▶ EXERCISE
Among the lines below, take the one holding "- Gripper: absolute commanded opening", the one holding "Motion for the", and all lines between them. Set them down exactly.

%%

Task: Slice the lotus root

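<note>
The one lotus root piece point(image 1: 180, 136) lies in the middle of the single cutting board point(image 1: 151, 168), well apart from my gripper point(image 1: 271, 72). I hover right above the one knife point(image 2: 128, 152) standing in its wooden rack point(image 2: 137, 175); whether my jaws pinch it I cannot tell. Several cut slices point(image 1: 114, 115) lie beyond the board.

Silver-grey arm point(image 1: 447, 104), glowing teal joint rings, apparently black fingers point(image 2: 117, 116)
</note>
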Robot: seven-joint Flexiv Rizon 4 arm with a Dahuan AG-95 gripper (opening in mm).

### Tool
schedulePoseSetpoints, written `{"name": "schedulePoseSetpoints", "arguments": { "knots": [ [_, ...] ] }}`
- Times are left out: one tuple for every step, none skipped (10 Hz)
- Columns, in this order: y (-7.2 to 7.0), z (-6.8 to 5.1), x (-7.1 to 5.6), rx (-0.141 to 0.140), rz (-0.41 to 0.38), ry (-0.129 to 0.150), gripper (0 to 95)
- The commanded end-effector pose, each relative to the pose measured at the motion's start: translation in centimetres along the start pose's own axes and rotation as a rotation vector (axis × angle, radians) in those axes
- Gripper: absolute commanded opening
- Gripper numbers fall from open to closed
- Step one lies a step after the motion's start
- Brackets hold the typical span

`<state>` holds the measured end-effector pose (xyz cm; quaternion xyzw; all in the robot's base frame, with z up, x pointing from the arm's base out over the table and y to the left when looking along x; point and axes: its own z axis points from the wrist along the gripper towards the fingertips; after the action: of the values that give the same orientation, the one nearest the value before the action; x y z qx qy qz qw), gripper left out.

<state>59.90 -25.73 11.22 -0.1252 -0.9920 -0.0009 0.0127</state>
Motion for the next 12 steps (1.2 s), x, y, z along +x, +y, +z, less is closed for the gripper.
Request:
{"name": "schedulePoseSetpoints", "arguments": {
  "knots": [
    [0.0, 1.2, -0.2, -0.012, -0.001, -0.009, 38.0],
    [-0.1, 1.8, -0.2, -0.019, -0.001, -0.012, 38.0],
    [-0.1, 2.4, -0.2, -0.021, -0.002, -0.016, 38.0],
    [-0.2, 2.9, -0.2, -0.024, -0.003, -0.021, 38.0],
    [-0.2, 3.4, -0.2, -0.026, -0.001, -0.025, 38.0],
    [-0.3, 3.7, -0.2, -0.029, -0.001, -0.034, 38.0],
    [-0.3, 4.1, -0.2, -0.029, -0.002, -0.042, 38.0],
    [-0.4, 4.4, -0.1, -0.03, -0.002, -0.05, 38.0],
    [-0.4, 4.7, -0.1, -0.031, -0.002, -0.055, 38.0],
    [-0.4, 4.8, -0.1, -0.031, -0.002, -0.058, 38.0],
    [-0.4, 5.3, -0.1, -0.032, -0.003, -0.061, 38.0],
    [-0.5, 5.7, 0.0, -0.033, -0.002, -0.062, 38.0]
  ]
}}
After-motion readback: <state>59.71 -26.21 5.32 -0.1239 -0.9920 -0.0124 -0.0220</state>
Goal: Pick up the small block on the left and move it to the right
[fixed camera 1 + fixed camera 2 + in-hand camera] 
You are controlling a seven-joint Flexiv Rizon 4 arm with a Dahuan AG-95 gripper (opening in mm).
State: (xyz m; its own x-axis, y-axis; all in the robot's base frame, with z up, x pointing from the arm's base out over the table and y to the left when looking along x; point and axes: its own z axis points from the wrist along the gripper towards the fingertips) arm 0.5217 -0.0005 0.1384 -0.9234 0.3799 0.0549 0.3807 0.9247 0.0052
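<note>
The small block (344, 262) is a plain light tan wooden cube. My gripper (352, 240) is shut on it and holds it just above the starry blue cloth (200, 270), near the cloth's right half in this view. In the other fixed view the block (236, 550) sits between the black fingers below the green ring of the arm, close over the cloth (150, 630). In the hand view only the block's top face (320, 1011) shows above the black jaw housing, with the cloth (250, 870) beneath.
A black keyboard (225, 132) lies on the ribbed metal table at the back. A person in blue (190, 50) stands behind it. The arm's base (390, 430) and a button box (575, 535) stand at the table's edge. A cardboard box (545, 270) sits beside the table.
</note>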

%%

▶ TASK ANSWER
- Gripper: absolute commanded opening
- Gripper numbers fall from open to closed
- Step one lies a step after the motion's start
- Brackets hold the typical span

`<state>` holds the measured end-effector pose (xyz cm; quaternion xyzw; all in the robot's base frame, with z up, x pointing from the arm's base out over the table and y to the left when looking along x; point and axes: its own z axis points from the wrist along the gripper towards the fingertips; after the action: of the values that give the same orientation, the one nearest the value before the action; x y z qx qy qz qw), gripper left out.

<state>59.90 -25.73 11.22 -0.1252 -0.9920 -0.0009 0.0127</state>
Motion for the next 12 steps (1.2 s), x, y, z along +x, +y, +z, less is closed for the gripper.

Nothing else belongs in this output.